Each dictionary has three key values:
name - A string value associated with the name of each partition

fingerprint - A uniquely identifiable string associated with each partition

is_prefix - A boolean that represents whether or not the current partition holds any child partitions
read_pandas_dataframeReads the data and returns a Pandas DataFrame.Pandas DataFrames are loaded into the Python processing memory.

🚧

Out of Memory Exception

Because Pandas DataFrames are loaded into processing memory, large amounts of data can result in an out of memory exception.

Recursive list_objects

Metadata is a Python dictionary that defines a partition. Metadata is used in both list_objects and read_bytes. To trigger the recursive behavior within in list_objects and create partitions, set is_prefix to True. If a previously created partition is not recalled when generating list_objects, all previous partition metadata will be deleted.

🚧

When constructing your Python code, list_objects must return the partition metadata for all the partitions you expect to be in the component.

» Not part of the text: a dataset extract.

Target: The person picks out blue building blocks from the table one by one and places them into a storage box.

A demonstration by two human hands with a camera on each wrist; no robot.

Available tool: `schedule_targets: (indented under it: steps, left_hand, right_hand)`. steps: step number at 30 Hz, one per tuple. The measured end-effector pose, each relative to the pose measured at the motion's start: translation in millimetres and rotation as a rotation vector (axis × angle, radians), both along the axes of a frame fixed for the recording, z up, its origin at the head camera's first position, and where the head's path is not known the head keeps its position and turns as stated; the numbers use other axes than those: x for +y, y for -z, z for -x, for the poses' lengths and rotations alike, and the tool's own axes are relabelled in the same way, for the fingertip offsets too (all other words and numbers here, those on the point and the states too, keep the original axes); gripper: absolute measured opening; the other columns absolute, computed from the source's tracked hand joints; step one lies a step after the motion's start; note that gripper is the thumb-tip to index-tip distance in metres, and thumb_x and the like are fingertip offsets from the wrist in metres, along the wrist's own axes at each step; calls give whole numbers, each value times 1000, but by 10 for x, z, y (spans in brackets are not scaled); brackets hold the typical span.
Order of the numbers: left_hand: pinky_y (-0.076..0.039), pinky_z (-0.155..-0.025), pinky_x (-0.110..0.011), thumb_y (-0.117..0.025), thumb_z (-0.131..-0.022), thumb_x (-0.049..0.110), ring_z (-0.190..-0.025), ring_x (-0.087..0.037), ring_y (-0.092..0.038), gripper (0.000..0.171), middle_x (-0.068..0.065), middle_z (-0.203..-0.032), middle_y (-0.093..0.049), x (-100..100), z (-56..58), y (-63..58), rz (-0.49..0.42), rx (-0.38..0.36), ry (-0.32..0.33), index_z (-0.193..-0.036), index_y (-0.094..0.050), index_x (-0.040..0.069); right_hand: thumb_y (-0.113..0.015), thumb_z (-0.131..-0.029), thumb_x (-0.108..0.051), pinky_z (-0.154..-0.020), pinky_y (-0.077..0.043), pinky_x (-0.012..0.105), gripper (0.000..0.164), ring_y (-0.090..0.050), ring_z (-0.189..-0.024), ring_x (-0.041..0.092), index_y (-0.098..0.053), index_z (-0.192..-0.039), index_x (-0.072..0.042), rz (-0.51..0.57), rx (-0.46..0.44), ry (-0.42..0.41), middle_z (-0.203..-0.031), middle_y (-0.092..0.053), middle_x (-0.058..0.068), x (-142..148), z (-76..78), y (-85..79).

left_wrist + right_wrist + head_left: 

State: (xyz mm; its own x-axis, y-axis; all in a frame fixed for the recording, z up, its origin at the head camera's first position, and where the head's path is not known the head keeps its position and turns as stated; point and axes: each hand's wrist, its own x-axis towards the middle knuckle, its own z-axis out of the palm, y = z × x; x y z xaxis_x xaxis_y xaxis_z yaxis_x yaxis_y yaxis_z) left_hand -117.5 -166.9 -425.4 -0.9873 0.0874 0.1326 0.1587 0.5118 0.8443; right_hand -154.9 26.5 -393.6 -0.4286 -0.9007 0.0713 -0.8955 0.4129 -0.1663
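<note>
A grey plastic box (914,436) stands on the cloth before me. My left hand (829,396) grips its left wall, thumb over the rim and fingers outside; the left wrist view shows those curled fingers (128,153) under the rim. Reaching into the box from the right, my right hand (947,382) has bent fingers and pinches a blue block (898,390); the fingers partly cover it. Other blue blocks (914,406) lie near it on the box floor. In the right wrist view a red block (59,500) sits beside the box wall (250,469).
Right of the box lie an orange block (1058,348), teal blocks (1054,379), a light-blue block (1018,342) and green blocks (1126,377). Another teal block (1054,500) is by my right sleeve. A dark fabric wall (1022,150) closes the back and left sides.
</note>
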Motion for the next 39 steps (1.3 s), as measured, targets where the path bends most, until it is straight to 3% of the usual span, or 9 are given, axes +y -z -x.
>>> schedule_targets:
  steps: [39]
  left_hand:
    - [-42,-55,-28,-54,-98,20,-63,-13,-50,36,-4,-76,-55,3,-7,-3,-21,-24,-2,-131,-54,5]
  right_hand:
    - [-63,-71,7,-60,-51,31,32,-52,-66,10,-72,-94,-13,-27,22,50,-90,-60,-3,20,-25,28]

Example Pandas DataFrame Code

The following code example describes reading a spreadsheet for Google Sheets.

# This example reads a spreadsheet from Google Sheets to explain the functions to implement

import pandas as pd
from typing import Dict, Any, Iterator


def context(credentials) -> Dict[str, Any]:
   """
     Sets up the context for reading and listing data from data source.
     This is where the Python Connection information will be passed through. 
     Avoid opening a database connection. 
     """
  service_account_info = json.loads(credentials)

  creds = service_account.Credentials.from_service_account_info(service_account_info, scopes=SCOPES)
  g_sheet = build('sheets', 'v4', credentials=creds)
  drive = build('drive', 'v3', credentials=creds)

  return {
      'g_sheet_client': g_sheet,
      'drive_client': drive,
  }

def list_objects(context: Dict[str, Any], metadata) -> Iterator[Dict[str, Any]]:

  yield {'name': 'example_id', 'fingerprint': 'fingerprint', 'is_prefix': False}


def read_pandas_dataframe(context: Dict[str, Any], metadata) -> pd.DataFrame:
  """
    # Returns a Pandas DataFrame.
    """
  data = [['Scott', 50], ['Jeff', 45], ['Thomas', 54], ['Ann', 34]]
  # Create the pandas DataFrame
  return pd.DataFrame(data, columns=['Name', 'Age'])

Parsers

Ascend natively parses Pandas DataFrames and does not require additional parser configurations.